Schoolgirls who feed themselves

Vanessa Grant Girls School students feed chicken in their school's farm in Rongai. The girls keep some 30 Kuroiler chickens, which is their latest project. They host the birds in a six-by-eight-metre coop. PHOTO | FRANCIS MUREITHI | NMG

What you need to know:

  • The girls have planted the vegetables that include carrots, tomatoes, sukuma wiki (collard greens) and spinach on an half-an-acre.
  • Away from the vegetable farm, the girls keep some 30 Kuroiler chickens, their latest project. They host them in a six-by-eight-metre coop.
  • The students feed, vaccinate, and do other routine management. This has motivated the girls as they are applying the knowledge they learn in class.
  • About 30 per cent of the students are sponsored by well-wishers while the rest pay school fees.

As you enter Vanessa Grant Girls School in Rongai, Nakuru, one spots the vegetable farm at the far end.

The school gets enough vegetables from the farm and does not need to buy vegetables when they are in season, according to agriculture teacher Alice Kinyanjui.

“The girls have planted the vegetables that include carrots, tomatoes, sukuma wiki (collard greens) and spinach on an half-an-acre. Since the onset of the rains in April, we have been getting three to four crates of tomatoes per harvest, which we use in the school feeding programme," says Alice, noting the school sits on 25 acres and has 380 students.

The girls, who cultivate the crops with the aid of a farmworker, sell the produce to the school, with a 90kg bag of carrots going at between Sh4,000 and Sh5,000.

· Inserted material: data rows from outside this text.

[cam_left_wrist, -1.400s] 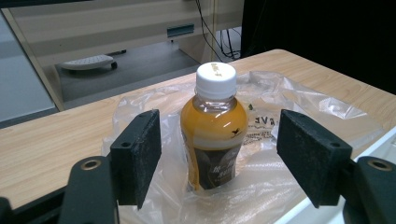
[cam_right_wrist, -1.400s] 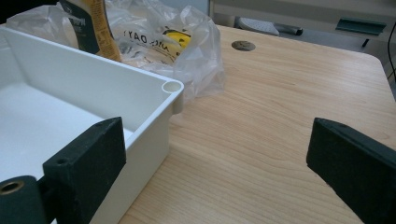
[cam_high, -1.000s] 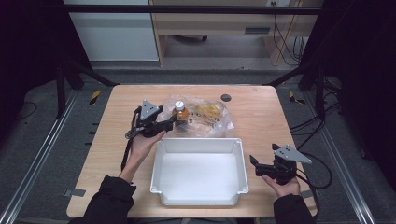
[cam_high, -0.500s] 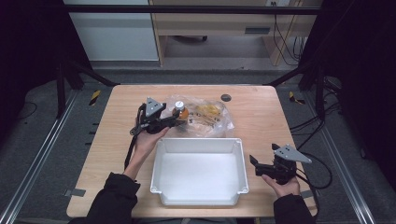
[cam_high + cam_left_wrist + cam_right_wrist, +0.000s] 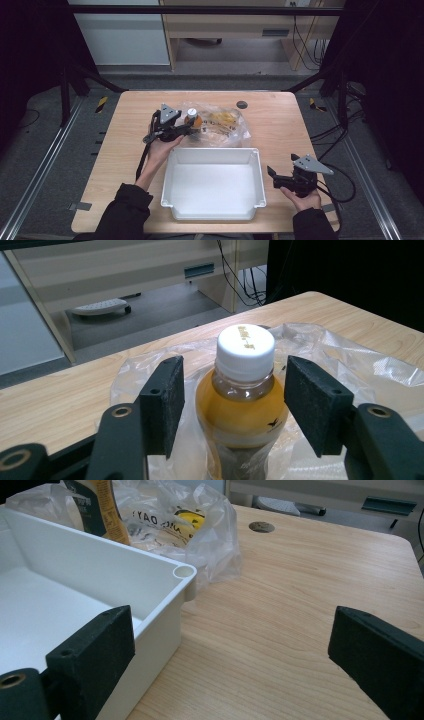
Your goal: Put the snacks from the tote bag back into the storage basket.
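Note:
A bottle of orange drink with a white cap stands upright in a clear plastic bag at the back of the wooden table. My left gripper is open around the bottle, one pad on each side with small gaps. A white plastic bin sits empty at the front middle. My right gripper is open wide beside the bin's right wall, holding nothing. The bag also holds yellow-printed packets.
A round cable hole lies in the table behind the bag. The bin's corner is just left of my right gripper. Bare wood stretches to the right. Black frame posts and cables stand beyond the table.
My left gripper has edged right toward the bottle, so its jaws now straddle it. The right gripper has stayed still.

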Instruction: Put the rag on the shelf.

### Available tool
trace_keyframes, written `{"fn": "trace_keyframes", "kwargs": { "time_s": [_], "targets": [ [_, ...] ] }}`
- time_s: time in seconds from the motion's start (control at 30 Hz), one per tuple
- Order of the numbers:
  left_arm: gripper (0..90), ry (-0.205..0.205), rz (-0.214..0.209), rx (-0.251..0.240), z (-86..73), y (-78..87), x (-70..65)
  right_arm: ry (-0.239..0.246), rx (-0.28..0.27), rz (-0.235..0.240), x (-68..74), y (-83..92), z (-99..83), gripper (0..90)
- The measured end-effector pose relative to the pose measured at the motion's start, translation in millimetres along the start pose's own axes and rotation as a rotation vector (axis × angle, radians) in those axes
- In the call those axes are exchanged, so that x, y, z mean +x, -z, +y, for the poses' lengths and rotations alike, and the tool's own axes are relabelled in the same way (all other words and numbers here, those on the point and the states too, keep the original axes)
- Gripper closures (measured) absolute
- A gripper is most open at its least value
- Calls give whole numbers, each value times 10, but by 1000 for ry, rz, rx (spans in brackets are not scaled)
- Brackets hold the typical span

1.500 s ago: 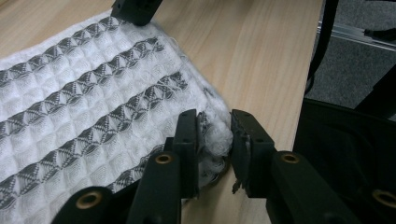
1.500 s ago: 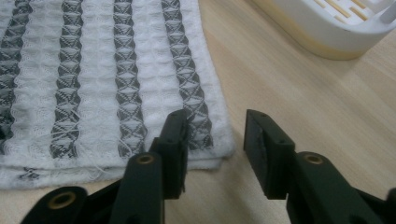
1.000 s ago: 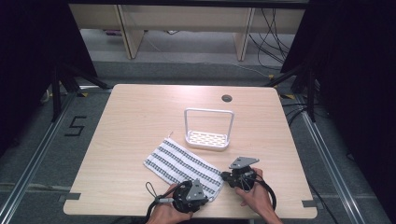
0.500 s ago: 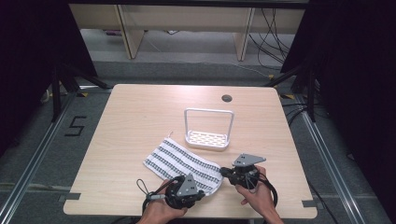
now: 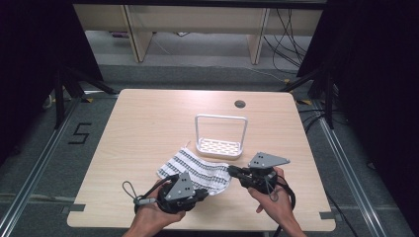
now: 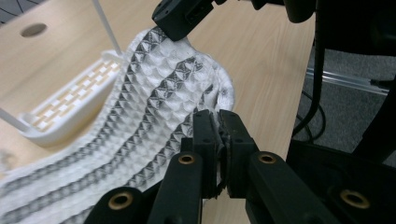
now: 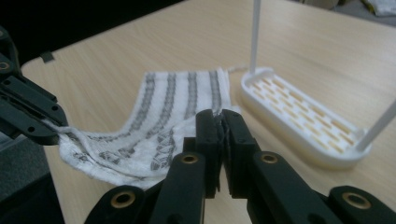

"The money is ploughed back into the project. We use it to buy seeds and fertilisers and to meet other overhead costs," says Alice, adding the school also buys a kilo of spinach and sukuma wiki at Sh30 and tomatoes at Sh60.

Away from the vegetable farm, the girls keep some 30 Kuroiler chickens, their latest project. They host them in a six-by-eight-metre coop.

Inside the well-ventilated coop, the floor is sprinkled with wood dust, as the birds feed from plastic cylinder feeders.

“At the beginning of the year, the rains delayed and since we could not plant anything on the farm, we opted to start poultry farming as we wait for the rains,” says Alice.

The school invested Sh20,000 in buying materials, and constructing the coop. “We started out with eight-week-old chicks and now they are 14 weeks. They are our next source of income,” she says.

The poultry project, according to Alice, is managed by the 13 Form Four students, each looking after two birds each.

MORE YOUTH EMBRACE AGRICULTURE

The students feed, vaccinate, and do other routine management. This has motivated the girls as they are applying the knowledge they learn in class.

“The students have learnt a lot on the feeding process, feeds, diseases, bird handling and application of chicken manure on the farm,” she offers.

The students weed vegetables in their farm. They have planted the vegetables that include carrots, tomatoes, sukuma wiki and spinach on an half-an-acre of land. PHOTO | FRANCIS MUREITHI | NMG

About 30 per cent of the students are sponsored by well-wishers while the rest pay school fees. Anthony Onyango, the deputy principal, says poultry has enabled students to acquire basic farming practices that they can apply inside and outside the school.

“When the project started, students were excited. Most of them don’t come from an agriculture background and for the urbanites, they are enjoying every moment in the coops,” he says, adding the school intends in future to keep dairy cows.

Sharon Chepkirui, a Form Four agriculture student, says the poultry project has enabled her to learn how to vaccinate the birds.

“I had never injected a bird. Initially, when I vaccinated the first bird, it was shaking and I thought it would die but I have overcome the fear and I can do it confidently.”

The feeding timetable kicks off at 6.30am with the 13 agriculture students participating. At lunch time and the last feeding is at 6.30pm.

Nakuru County Agriculture executive Immaculate Maina says through school farming projects, the government’s Big Four Agenda on food security is on the right track as more youth will embrace agriculture.